4. The extra battery drain is not noticable on my device. I did not do a detailed measurement though.

I will continue testing of course.

[JavaJens]

@rehans Thanks for debugging. Could it be that the dialog is not shown because no Play services at all are installed? I saw it once on a stock TS and Rom where it complained about Play being outdated.

Nevertheless the idea is that if the error is userRecoverable we will try again later, as it was done already in TS and until successfully registering with GCM use Websockets. The problem is that one cannot distinguish between outdated and not installed Play Also those users who don't want GCM at all can use the DISABLE_GCM flag to prevent the scheduled checks.

@moxie0 I moved the common functions isActiveNumber and initializeTrustManager into Util classes, I hope this fits your code guidelines? Maybe you can also help with these empty messages? On the wire they are all different, thats why I assumed they are encrypted properly. I've attached an exemplary message: {"id":1,"message":"AU9mCbwZw9iH9sinGHPgEftwqihLzspvw5XGRNWKBtZyYCu206PQcHnErAqLMwDVta6Yq+Johb59wws="}

Notably is also that they don't always occur; I sent three messages and got 2 empty ones.

[rehans]

@JavaJens

Could it be that the dialog is not shown because no Play services at all are installed? I saw it once on a stock TS and Rom where it complained about Play being outdated.

Sure, this might be the reason. I've got no Google Play installed on my device. Nevertheless getErrorDialog returns a valid object, this is why I wondered. Probably Null Object Pattern behind.

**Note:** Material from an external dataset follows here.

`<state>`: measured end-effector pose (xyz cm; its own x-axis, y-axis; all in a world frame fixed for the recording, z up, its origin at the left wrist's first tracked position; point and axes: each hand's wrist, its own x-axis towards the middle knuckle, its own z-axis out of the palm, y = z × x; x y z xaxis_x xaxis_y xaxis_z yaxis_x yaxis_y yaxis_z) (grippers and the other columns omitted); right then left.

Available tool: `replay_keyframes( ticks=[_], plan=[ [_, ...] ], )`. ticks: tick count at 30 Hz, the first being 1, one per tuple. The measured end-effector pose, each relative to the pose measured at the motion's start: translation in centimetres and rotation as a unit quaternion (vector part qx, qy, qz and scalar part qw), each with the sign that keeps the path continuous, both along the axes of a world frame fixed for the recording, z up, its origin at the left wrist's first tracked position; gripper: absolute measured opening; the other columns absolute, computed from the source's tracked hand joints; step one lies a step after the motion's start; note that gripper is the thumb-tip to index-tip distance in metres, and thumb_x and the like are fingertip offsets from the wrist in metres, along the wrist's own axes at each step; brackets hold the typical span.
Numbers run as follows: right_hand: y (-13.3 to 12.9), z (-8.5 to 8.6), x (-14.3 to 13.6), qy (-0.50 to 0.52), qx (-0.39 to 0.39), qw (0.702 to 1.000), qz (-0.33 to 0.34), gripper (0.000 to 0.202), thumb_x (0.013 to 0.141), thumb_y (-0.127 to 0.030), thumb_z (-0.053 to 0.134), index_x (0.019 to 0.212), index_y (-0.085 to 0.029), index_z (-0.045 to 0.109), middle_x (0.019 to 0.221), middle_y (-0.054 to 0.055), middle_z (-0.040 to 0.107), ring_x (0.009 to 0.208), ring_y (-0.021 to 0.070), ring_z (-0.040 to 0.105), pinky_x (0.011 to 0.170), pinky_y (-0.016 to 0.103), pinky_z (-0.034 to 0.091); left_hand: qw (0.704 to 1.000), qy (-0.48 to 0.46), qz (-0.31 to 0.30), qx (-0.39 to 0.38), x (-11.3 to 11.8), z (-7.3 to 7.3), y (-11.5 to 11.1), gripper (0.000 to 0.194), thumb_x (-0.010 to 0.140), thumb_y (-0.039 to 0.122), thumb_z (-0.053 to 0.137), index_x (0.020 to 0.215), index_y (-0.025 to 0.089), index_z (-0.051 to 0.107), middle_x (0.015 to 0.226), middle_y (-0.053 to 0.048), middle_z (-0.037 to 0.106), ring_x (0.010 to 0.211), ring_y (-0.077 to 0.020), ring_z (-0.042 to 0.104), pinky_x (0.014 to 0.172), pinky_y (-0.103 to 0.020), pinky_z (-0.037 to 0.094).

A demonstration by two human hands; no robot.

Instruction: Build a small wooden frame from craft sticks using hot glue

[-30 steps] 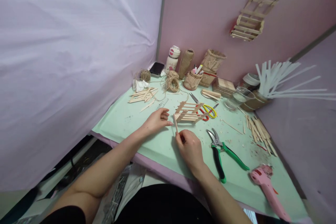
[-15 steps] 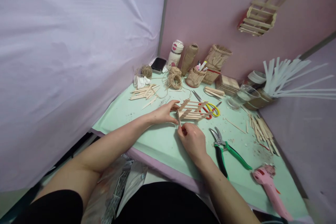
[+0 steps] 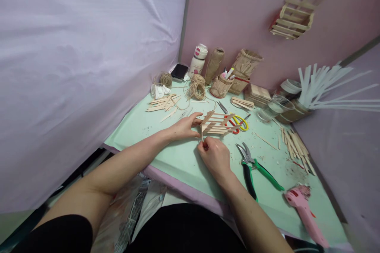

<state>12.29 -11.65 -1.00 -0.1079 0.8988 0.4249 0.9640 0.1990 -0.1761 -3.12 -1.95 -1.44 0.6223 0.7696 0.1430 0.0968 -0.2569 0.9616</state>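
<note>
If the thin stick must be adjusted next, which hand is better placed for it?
Probably the right hand: it pinches the near end of the thin stick. The left hand is beside the slatted wooden frame.

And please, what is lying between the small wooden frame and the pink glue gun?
The head view shows green-handled pruning shears, blades apart, lying between the wooden frame and the pink glue gun.

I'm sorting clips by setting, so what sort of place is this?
Probably a small handicraft workspace, though whether at home or in a shop I can't tell. The signs: a slatted wooden frame, a roll of twine and what looks like a pink glue gun.
</note>
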Motion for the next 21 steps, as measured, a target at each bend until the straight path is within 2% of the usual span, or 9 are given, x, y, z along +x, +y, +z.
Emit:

The problem is that one cannot distinguish between outdated and not installed Play

Ah ok. I thought this was shown by the ConnectionResult being SERVICE_MISSING or SERVICE_VERSION_UPDATE_REQUIRED. In my case it returns SERVICE_MISSING.

Nevertheless the idea is that if the error is userRecoverable we will try again later, as it was done already in TS and until successfully registering with GCM use Websockets.

Ok, so the user will actually not see anything about websockets within the UI. This is good in order to keep it simple.